City’s sewer stink

Council doesn’t like the smell of mandatory annexation

These photos illustrate just how much land the city annexed between 1990 (bottom) and 2008 (top). Dark areas are in the city, white areas in the county.

These photos illustrate just how much land the city annexed between 1990 (bottom) and 2008 (top). Dark areas are in the city, white areas in the county.

Maps courtesy of city of chico

The city of Chico and the Local Agency Formation Commission (LAFCo), agencies that must work together, are not in agreement these days when it comes to extending sewers to unincorporated areas within the Chico urban area.

As the CN&R’s Tom Gascoyne previously reported (“Chapped in Chapmantown,” Jan. 5), the city historically has been willing to hook up county residents even if they haven’t annexed. Now, though, LAFCo, the über-agency that oversees cross-jurisdictional development in the county, wants to link sewer extension to annexation by having residents who connect to a city sewer line sign a covenant pledging not to oppose annexation.

The agency also wants to make annexation mandatory when a majority of residents have signed such covenants and is telling the city to complete an “ultimate annexation plan” that will guarantee annexation within five to seven years.

To members of the City Council, that poses two problems: making sewer connection dependent on annexation will discourage some people from hooking up, they believe, and by annexing more residents the city will take on additional expenses (for roads and other services) it can’t afford.

At their meeting Tuesday (April 3), council members—minus an absent Mary Goloff—were tasked with deciding how to respond to LAFCo’s request for an ultimate annexation plan.

This all stems from a 1990 state determination that the many septic systems in Chico were contributing to nitrate pollution and had to be removed. Since then the city has extended sewer lines without requiring annexation but has managed to annex 7,000 residents under its voluntary program (see maps), increasing the city’s size by 33 percent.

In 2011, however, LAFCo began linking sewer connection directly to annexation. It allowed the city to continue extending sewers under an interim agreement that required residents to sign covenants.
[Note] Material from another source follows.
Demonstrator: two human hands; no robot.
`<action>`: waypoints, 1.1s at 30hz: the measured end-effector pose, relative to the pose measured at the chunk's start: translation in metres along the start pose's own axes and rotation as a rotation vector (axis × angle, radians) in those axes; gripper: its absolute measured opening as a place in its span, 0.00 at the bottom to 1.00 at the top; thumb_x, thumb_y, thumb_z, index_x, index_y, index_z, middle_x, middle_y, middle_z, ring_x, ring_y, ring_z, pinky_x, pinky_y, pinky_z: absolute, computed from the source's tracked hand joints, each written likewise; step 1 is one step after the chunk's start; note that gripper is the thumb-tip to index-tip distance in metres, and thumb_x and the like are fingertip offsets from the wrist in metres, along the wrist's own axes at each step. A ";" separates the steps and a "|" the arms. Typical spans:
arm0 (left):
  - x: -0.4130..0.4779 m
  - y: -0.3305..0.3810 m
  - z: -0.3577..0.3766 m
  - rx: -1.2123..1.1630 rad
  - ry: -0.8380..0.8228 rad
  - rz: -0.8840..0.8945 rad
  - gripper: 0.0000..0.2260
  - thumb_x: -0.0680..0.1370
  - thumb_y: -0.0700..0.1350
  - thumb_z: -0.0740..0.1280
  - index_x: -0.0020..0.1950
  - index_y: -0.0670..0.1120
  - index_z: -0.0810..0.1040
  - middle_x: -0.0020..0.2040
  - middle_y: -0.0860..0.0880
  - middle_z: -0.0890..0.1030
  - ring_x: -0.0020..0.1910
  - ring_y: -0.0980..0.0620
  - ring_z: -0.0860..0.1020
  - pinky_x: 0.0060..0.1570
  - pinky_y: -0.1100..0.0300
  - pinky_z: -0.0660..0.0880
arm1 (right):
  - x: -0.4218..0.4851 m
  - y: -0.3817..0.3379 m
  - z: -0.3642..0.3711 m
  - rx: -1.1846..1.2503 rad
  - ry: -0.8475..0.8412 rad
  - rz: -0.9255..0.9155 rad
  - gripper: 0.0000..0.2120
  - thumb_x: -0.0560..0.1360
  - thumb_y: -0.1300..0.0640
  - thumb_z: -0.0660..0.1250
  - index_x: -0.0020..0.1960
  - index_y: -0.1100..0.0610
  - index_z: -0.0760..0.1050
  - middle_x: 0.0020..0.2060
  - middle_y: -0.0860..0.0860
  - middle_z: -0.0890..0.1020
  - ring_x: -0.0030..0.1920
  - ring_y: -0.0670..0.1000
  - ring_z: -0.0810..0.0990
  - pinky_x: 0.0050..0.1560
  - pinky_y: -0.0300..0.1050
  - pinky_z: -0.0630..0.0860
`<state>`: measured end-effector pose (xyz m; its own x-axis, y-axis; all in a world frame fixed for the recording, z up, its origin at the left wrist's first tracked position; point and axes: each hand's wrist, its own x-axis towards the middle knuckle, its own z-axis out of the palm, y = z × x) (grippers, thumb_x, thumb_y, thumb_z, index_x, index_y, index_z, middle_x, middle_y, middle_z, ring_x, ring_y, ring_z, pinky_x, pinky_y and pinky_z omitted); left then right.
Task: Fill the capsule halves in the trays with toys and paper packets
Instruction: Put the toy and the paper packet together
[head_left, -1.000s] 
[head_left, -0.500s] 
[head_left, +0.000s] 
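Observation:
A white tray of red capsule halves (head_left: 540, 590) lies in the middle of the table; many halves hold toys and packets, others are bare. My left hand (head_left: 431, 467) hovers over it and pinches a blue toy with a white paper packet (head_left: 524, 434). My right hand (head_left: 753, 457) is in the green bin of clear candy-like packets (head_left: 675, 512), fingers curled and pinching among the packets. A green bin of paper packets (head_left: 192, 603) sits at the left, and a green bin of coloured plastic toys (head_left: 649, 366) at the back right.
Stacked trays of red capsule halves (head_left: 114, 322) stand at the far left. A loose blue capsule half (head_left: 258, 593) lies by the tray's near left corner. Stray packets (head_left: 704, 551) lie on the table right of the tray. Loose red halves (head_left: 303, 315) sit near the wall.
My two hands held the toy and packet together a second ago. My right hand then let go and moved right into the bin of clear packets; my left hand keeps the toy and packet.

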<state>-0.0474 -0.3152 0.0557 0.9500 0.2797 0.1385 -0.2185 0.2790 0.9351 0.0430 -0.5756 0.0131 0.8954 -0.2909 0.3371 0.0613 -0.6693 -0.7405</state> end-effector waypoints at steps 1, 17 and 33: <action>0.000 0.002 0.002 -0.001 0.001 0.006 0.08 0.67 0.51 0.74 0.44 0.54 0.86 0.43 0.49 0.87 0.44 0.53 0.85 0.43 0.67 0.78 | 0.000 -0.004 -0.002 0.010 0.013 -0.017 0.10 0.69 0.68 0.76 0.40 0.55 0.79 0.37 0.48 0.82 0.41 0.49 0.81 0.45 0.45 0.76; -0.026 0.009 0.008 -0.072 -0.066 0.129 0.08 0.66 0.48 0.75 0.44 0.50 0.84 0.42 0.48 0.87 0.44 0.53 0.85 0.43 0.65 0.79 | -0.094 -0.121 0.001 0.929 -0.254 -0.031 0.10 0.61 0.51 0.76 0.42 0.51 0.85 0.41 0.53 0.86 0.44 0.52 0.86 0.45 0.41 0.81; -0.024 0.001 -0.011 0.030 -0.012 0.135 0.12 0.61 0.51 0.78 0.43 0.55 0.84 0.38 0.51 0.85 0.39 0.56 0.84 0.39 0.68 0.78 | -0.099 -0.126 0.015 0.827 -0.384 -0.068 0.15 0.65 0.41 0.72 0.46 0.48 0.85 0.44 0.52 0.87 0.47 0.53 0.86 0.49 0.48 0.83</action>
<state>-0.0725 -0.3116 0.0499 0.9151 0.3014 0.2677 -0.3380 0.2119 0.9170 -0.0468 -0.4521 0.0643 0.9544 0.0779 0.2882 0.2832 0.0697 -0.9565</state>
The agreement expires in June.

Councilmen Mark Sorensen and Bob Evans both expressed concerns about the costs of annexation at this time, noting that under an old tax-sharing agreement, 55 percent of the property taxes from annexed lands go to the county.

Ultimately all the unincorporated islands in the urban area, as well as Chapmantown, will annex to the city, noted Vice Mayor Jim Walker. “So the question is, how do we do it with the funds we have. … We need to decide what we can live with and let LAFCo know.”

Mayor Ann Schwab pointed out that, in the summer of 2011, when roads were being torn up in Chapmantown to make way for sewer lines, “people were wanting to hook up, but all of a sudden there were all these covenants to sign.”

She acknowledged that LAFCo’s mission is to eliminate pockets of county in the urban area, but hooking up to sewers is a public-health issue and more important than annexing at this time, she said.

After much discussion, the council agreed, 5-1, to continue with the covenants but to tell LAFCo that the city wouldn’t annex a given area until it knew it had sufficient resources to provide services. Councilman Andy Holcombe dissented out of opposition to the covenants. The council also decided to ask staff to try to renegotiate the tax-sharing agreement with Butte County.

In other council news: Citing state law prohibiting discrimination against renters, the council unanimously denied an appeal of Planning Commission approval of 23 rental units to be built on two remaining empty lots, at East 20th Street and Hutchinson, in the Doe Mill Neighborhood. Opponents argued that the rentals weren’t part of the original plan, which called for town houses. Council members noted, though, that it was very much in keeping with the general-plan and zoning-ordinance designations for the property.

Also, the council agreed to let the Butte Environmental Council build a 1-acre community garden on city-owned land at the corner of Humboldt and Notre Dame, across from Hank Marsh Junior High School and bordering Little Chico Creek. Council members waxed poetic about the many benefits of gardening.